Were you coworkers? Do you still have to see each other at work? Did you meet secretly or did it never get that far?

It sounds like you were trying to fill an emotional void in your marriage with the affair. But r or no?

Also sounds like you and his wife were friends, do you run into each other now ever? That was my big fear after it al came out. Seeing her somewhere.

There is still more info I want from my dh and a few things that don't fully add up, though overall I believe him. But once things started getting good with us I stopped asking. Just want to move forward. So forums like this are nice.
Anonymous
PP again sorry for the extra letters, erased a sentence not all the way.
Anonymous
Hmmmm. I am not sure about the whole husbands looking for a mess because it makes them feel powerful. I think it's more like smelling out someone who is sad and lonely and will take them up on it. That sad person is just as likely to e hot as not, but of course, wives who have been cheated on will dispute this and husbands who have btdt will say their wives are soooooi much more attractive. Very reliable, right.
Anonymous
Anonymous wrote:
Anonymous wrote:Actually I was much more pleasant. I was really happy all the time and was able to spend a lot of energy on my children. I was basically living on a cloud and everything just felt fun.
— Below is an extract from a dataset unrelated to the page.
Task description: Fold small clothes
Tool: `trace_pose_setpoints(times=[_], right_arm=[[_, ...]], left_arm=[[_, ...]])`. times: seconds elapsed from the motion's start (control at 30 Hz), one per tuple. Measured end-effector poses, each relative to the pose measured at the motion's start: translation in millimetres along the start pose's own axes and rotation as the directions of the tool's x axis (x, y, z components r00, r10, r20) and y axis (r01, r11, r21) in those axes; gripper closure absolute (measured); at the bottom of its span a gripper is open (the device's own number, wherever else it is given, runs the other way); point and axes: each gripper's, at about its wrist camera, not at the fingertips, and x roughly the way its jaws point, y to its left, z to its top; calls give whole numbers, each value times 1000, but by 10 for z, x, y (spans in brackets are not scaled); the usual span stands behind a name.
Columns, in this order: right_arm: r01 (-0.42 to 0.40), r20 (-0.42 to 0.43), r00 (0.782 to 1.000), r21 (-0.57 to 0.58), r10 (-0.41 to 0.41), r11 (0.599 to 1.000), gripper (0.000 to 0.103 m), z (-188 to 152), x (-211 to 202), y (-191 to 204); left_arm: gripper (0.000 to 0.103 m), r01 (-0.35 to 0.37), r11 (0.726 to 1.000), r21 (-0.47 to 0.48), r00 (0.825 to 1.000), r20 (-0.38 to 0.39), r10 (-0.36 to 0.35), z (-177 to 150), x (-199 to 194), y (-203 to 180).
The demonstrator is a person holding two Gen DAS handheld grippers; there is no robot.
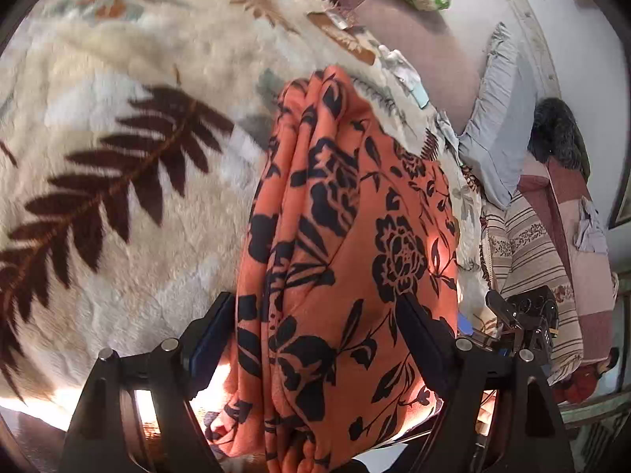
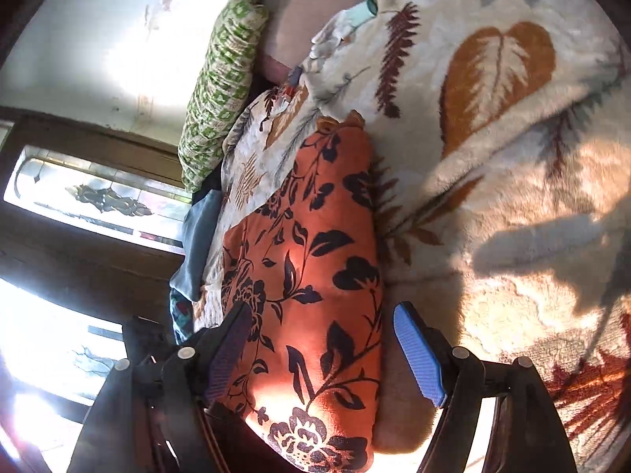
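An orange cloth with a black flower print (image 1: 347,216) lies folded into a long thick bundle on a cream leaf-patterned blanket (image 1: 118,126). My left gripper (image 1: 315,303) stands open and wide, and the near end of the bundle fills the space between its fingers. In the right wrist view the same cloth (image 2: 315,236) runs away from me over the blanket (image 2: 493,118). My right gripper (image 2: 322,309) is open around it: the left finger sits at the cloth's edge, and the blue right pad (image 2: 418,354) stands apart from it. The right gripper (image 1: 524,323) also shows at the lower right of the left wrist view.
A green patterned pillow (image 2: 224,79) lies at the head of the bed against a pale wall. A grey-blue pillow (image 1: 493,118), a striped cushion (image 1: 528,256) and a dark furry item (image 1: 556,130) lie beside the blanket. A dark wooden frame with patterned glass (image 2: 98,197) borders the bed.
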Motion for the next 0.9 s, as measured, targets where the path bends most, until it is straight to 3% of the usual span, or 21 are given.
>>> trace_pose_setpoints(times=[0.1, 0.2, 0.23, 0.27, 0.3, 0.33, 0.4, 0.5, 0.73, 0.9], right_arm=[[-52, -68, 996, 56, 55, 997, 25, 9, 212, -85], [-12, -103, 995, 73, 20, 997, 25, 30, 450, -106], [-15, -109, 994, 60, 21, 998, 27, 35, 512, -68], [-15, -128, 992, 26, 18, 1000, 29, 37, 567, 8], [17, -151, 988, -29, -22, 999, 39, 26, 615, 97], [63, -173, 982, -81, -76, 995, 51, 11, 664, 183], [94, -181, 977, -111, -113, 989, 63, 2, 657, 259], [89, -140, 984, -169, -114, 982, 67, 11, 494, 458], [111, 22, 994, -343, -110, 933, 68, 184, -256, 992], [123, 120, 989, -355, -85, 927, 67, 481, -772, 900]], left_arm=[[20, 9, 1000, -9, 1000, 3, -9, -9, -33, 6], [21, 12, 999, -33, 1000, -16, -12, 32, -37, 4], [26, -1, 1000, -30, 1000, -11, 1, 36, -37, -12], [51, -53, 999, 1, 999, -12, 53, 40, -24, -55], [61, -111, 992, 52, 994, -7, 111, 30, -4, -117], [65, -135, 988, 80, 991, 16, 134, 7, -14, -192], [75, -199, 969, 150, 979, 68, 190, -55, -77, -394], [76, -245, 941, 234, 966, 141, 216, -126, -210, -776], [76, -200, 900, 387, 954, 286, 88, -119, -450, -1726], [76, -162, 896, 414, 961, 271, 49, -18, -74, -2011]])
Not so much after it ended though. I was in a lot of pain/guilt etc. It's only starting to get better now.


Were you coworkers? Do you still have to see each other at work? Did you meet secretly or did it never get that far?
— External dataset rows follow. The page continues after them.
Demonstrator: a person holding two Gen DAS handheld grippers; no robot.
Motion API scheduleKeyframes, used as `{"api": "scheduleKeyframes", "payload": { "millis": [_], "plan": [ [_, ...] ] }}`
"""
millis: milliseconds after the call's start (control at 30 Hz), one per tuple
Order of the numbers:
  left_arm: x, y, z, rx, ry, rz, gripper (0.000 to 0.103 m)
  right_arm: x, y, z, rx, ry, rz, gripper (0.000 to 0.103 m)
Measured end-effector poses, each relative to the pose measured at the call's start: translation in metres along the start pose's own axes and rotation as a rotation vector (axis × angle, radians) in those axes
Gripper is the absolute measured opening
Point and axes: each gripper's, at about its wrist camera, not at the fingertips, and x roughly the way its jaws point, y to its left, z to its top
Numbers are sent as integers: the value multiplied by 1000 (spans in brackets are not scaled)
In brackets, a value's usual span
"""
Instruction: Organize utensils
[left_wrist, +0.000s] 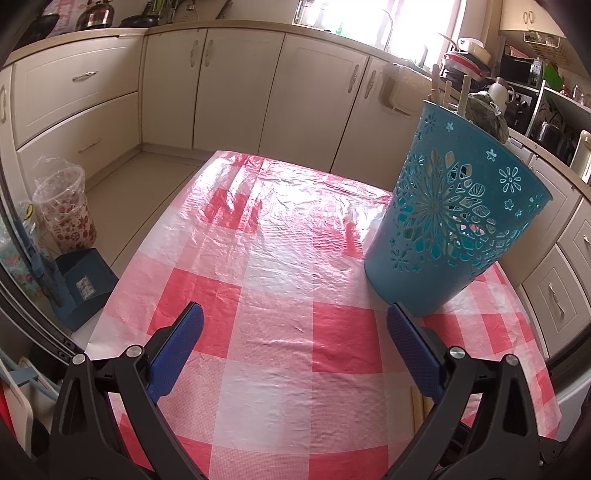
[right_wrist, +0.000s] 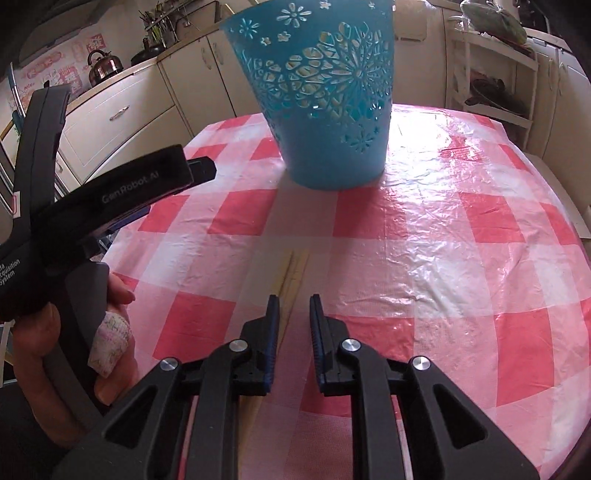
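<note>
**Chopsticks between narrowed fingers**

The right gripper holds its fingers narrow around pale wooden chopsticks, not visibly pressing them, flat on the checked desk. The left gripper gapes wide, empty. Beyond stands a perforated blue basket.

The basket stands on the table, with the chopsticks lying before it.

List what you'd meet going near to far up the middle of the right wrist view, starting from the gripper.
Right gripper → chopsticks lying on the checked tablecloth → blue basket → cream cabinets behind it.
</note>
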Motion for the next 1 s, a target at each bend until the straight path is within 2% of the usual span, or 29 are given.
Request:
{"api": "scheduleKeyframes", "payload": {
  "millis": [200, 267, 400, 533, 700, 833, 1000],
  "plan": [
    [0, -1, 0, -1, 0, 0, 95, 1, 5, 3, -68, 6, -43, 14],
    [0, -1, 0, 0, 1, 0, 95, 1, 6, 4, -100, 13, -52, 10],
    [0, -1, 0, 0, 0, 0, 95, -1, -4, 3, -126, 25, -75, 9],
    [0, -2, 0, 1, 1, 0, 95, -11, -30, 0, -108, 33, -108, 8],
    [1, -5, 0, 18, 5, -3, 95, -22, -60, -2, -27, 25, -99, 8],
    [-7, -15, -5, 67, -3, 11, 95, -21, -64, -2, 4, 5, -86, 9],
    [-24, -51, -32, 225, 52, -58, 95, -22, -67, -3, 31, -12, -64, 10]
  ]
}}
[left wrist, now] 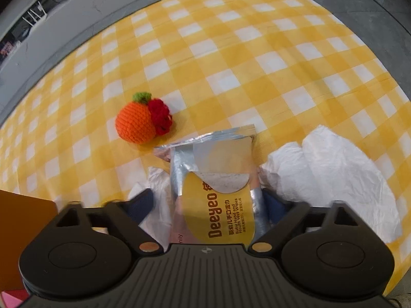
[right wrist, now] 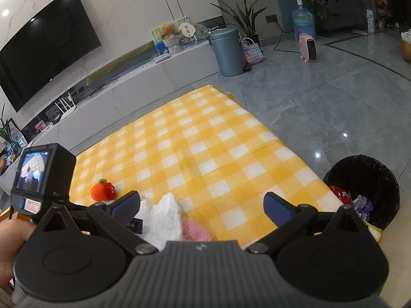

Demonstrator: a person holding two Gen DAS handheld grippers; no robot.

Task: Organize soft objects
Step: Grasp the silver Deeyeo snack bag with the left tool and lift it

It sounds like you were trying to fill an emotional void in your marriage with the affair. But r or no?

Also sounds like you and his wife were friends, do you run into each other now ever? That was my big fear after it al came out. Seeing her somewhere.

There is still more info I want from my dh and a few things that don't fully add up, though overall I believe him. But once things started getting good with us I stopped asking. Just want to move forward. So forums like this are nice.
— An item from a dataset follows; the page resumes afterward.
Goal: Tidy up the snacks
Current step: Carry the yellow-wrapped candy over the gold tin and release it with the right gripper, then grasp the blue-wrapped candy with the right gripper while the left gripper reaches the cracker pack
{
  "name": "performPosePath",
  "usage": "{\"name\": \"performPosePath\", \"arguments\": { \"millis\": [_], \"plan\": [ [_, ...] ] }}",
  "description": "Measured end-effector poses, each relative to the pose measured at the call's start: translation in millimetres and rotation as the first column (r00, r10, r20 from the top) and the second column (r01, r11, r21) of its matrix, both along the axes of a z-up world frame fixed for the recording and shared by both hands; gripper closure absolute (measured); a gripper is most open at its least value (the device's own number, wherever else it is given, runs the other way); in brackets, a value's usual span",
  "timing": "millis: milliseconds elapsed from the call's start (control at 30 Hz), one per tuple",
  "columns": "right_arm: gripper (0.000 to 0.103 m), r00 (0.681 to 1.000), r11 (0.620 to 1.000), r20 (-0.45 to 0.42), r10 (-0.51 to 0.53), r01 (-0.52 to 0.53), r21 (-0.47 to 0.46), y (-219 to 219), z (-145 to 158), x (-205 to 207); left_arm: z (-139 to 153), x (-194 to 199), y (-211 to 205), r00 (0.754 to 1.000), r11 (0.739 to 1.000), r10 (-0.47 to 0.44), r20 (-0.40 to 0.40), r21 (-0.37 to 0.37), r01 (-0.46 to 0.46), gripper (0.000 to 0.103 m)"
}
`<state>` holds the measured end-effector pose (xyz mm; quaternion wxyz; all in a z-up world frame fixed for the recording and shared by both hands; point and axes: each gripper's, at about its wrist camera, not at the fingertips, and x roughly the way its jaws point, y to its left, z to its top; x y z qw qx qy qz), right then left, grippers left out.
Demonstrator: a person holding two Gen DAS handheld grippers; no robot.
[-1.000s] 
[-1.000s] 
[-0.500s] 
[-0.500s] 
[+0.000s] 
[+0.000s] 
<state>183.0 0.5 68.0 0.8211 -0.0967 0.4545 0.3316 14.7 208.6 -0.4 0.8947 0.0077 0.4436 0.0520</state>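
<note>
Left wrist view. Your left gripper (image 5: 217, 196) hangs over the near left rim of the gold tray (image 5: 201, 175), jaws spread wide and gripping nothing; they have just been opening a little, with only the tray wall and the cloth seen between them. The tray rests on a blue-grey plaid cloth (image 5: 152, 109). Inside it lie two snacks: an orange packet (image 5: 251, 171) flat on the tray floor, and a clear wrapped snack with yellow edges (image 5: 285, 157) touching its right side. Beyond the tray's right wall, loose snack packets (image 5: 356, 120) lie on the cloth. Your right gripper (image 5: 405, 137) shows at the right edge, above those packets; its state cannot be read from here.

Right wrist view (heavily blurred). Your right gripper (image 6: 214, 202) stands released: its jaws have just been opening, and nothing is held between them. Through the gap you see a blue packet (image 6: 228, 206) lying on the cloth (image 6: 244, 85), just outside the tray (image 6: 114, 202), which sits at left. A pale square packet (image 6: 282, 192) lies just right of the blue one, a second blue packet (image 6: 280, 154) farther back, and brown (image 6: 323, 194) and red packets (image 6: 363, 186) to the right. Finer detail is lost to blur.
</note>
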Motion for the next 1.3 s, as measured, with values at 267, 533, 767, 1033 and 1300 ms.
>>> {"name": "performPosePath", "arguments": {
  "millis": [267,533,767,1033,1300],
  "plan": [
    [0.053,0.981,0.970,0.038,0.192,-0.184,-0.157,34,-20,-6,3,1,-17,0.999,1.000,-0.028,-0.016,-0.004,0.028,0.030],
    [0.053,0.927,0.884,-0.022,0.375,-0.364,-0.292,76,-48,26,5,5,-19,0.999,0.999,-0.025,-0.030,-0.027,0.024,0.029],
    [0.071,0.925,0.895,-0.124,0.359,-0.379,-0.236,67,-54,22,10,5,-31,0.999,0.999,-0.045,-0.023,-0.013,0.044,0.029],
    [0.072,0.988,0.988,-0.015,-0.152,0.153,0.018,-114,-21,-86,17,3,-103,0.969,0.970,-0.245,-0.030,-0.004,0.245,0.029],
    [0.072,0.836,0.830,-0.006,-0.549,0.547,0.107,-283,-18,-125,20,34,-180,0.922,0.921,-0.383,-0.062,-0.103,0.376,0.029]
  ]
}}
We were/sort of are coworkers. I was transferred out to Reston before we were found out. Actually that's probably part of how we were found out bc we had to email so much more since we didn't see each other during the day anymore. Even though we're part of the same company it is unlikely we will cross paths through work.

We did go out secretly. We even traveled once together.

I was friends with the wife. I feel more guilt towards her than I do my DH. I was really angry at him for awhile for not noticing and just not making an effort for so many years. I was asking him to go to counseling for 5 years.

I got a lot of emotional support/validation from the OM. But obviously it wasn't real.

I worry about running into her but it's not likely though could happen. I just wouldn't know what to say.